You would think that by college, the parents would be fading into the background of their son or daughter's athletic pursuits. You would, of course, be wrong.

"My [players'] parents are calling me in the summer and fall so they can organize their lives and work schedules around preseason tournaments and regular-season games," says Janine Tucker, women's lacrosse coach at Johns Hopkins University. "They're hell-bent on being there no matter what. It's a passion for them."

How passionate does it get? Ask John Boyce, a stockbroker who lives in Butler, and John DiCamillo, a commercial photographer from Hamilton. Boyce's sons, Sandy, 21, and Collis, 20, play for Ohio State University. So does DiCamillo's 19-year-old son John.

Often, they will meet at 5 a.m. to drive more than 400 miles to Ohio State's campus to catch a 1p.m. lacrosse game and be back in Baltimore by 1 a.m. the next morning. That's close to 900 miles of travel to attend a two-hour match.

"I don't want to know how many miles I drive in a season," says Boyce, who rarely misses an Ohio State game. "Usually on the way home, as I'm falling asleep, I do tend to wonder why I did it. You grow up in Baltimore and it's a disease."

DiCamillo calls it an "addiction." How else can he explain the long trips to watch games in sub-freezing weather? For one February game, the playing field was covered in six inches of snow, but that didn't stop the pair.

"We worry we've become lacrosse junkies," he says.

Mary Maschuci of Tom's River, N.J., took a job as a medical assistant in a doctor's office with the understanding she would be allowed to use all her vacation days each spring to attend college lacrosse. Her daughter, Danielle, 22, is a star on the Hopkins women's team.
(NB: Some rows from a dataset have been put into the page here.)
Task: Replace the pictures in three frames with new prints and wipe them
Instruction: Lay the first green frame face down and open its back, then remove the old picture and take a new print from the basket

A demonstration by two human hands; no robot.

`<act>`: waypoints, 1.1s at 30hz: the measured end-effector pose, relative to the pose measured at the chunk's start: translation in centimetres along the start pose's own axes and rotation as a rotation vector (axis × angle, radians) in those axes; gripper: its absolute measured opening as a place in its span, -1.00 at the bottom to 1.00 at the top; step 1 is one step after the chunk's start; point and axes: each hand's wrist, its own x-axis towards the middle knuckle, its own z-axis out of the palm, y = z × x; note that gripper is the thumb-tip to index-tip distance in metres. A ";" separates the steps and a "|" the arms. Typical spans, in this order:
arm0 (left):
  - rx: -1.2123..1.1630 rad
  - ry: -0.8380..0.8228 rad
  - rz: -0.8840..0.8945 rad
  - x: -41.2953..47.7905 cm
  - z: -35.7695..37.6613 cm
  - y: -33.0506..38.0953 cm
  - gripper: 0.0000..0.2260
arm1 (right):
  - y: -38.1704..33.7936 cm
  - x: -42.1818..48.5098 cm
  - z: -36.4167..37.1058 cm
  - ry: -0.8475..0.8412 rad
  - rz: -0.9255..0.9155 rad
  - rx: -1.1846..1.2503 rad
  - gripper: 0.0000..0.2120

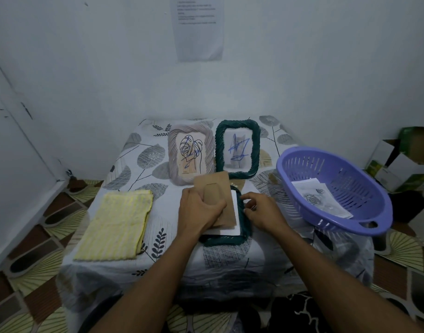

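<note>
Working face-down on the dark green frame (pixel 224 239), the landmark here, at the table's near middle. Far left of it: folded yellow cloth (pixel 117 224), flat, untouched, well apart. Left hand (pixel 199 210) lies over the frame's left half, fingers closed on the brown backing board (pixel 217 198), which sits tilted, its far end raised off the frame; white paper (pixel 233 212) shows beneath it. Right hand (pixel 261 211) at the frame's right edge, fingertips pinched near the rim; whether they grip a tab or the rim itself, cannot tell. Behind the frame stand two more upright: a pale twisted frame (pixel 190 155) and another green one (pixel 237 149), both with scribbled-over pictures. Right of the frame: purple basket (pixel 333 188) holding prints (pixel 319 197). Judgement: step in hand is freeing the backing. Do it well by steadying the rim with the right, lifting the board evenly, not bending it, and keeping the glass seated underneath.
</note>
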 end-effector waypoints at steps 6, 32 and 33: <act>-0.007 0.036 -0.032 1.2 -2.7 -1.9 -0.59 | 0.2 0.3 -0.7 0.011 0.056 -0.047 -0.69; 0.379 0.022 0.218 -0.1 -3.9 -8.4 -0.59 | 0.5 -0.5 -1.2 0.009 0.032 -0.122 -0.67; 0.404 0.031 0.210 0.0 -3.8 -8.2 -0.61 | 0.5 -0.5 -1.2 0.007 0.033 -0.120 -0.67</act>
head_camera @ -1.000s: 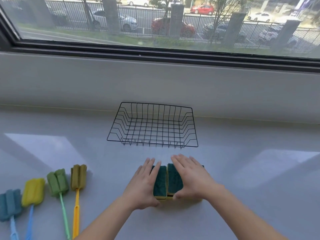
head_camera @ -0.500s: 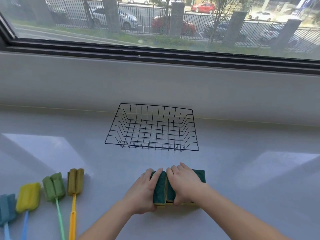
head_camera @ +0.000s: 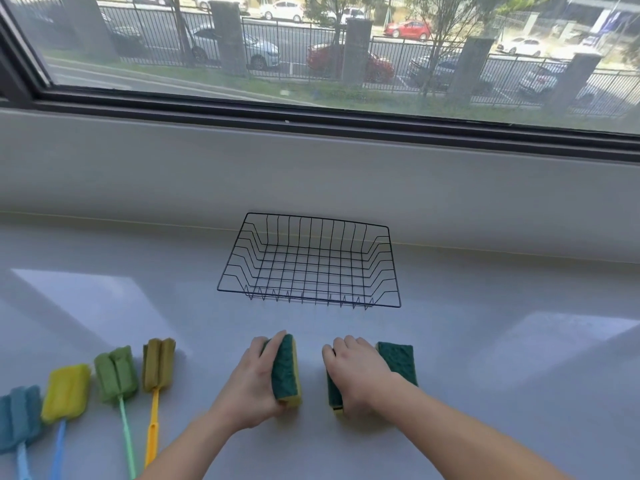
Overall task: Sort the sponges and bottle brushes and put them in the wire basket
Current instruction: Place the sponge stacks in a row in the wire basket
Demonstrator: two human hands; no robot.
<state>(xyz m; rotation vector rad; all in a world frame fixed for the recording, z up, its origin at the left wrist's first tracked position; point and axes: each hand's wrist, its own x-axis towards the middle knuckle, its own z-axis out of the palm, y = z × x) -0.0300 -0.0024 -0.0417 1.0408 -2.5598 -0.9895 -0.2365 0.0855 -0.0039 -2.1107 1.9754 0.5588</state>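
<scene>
- Head view: wire basket (head_camera: 309,298), nothing inside, on surface (head_camera: 485,341).
- Left hand (head_camera: 254,382): clamped on one sponge (head_camera: 284,368), nearer than basket.
- Right hand (head_camera: 358,372): clamped on remaining sponges (head_camera: 398,358); block just split apart, sorting underway.
- Bottle brushes (head_camera: 116,374): near-left of basket, untouched.

No text to read here: the sponges (head_camera: 396,358), the bottle brushes (head_camera: 116,377) and the wire basket (head_camera: 308,304) show no lettering. Outside, the blue sign (head_camera: 604,20) and the plates on the parked cars (head_camera: 349,62) are too small and blurred.
</scene>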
"I've not missed one of her games since she was 8," says Maschuci. "I've watched her for so many years at so many different levels, I can't imagine not being there."

Same for Marilyn Davis, whose son Damien, 19, a former Gilman School All-Metro athlete, now plays for Princeton. She's missed only two games this season. A typical week may require her to drive to Cornell University one weekend and maybe Syracuse the following Wednesday.

It's not a problem to find Davis at the games. She's the one who has perfected her "Indian call" -- a loud, warbling yell -- so Damien can recognize his mother's support above the noise of the crowd.

"I wouldn't miss it for anything," says Davis, who lives in Cockeysville. "Parents can be as competitive as the kids. I try to outdo them."

Almost miraculously, the top-ranked Virginia team has bounced back to tie the game against a scrappy North Carolina squad, 16-16. Gill hugs the person sitting next to him.

That person, incidentally, is not his wife Laurie. She's sitting one row down and four seats over. The Gills don't sit next to each other during the games -- too much chance they'll make each other more nervous than they already are.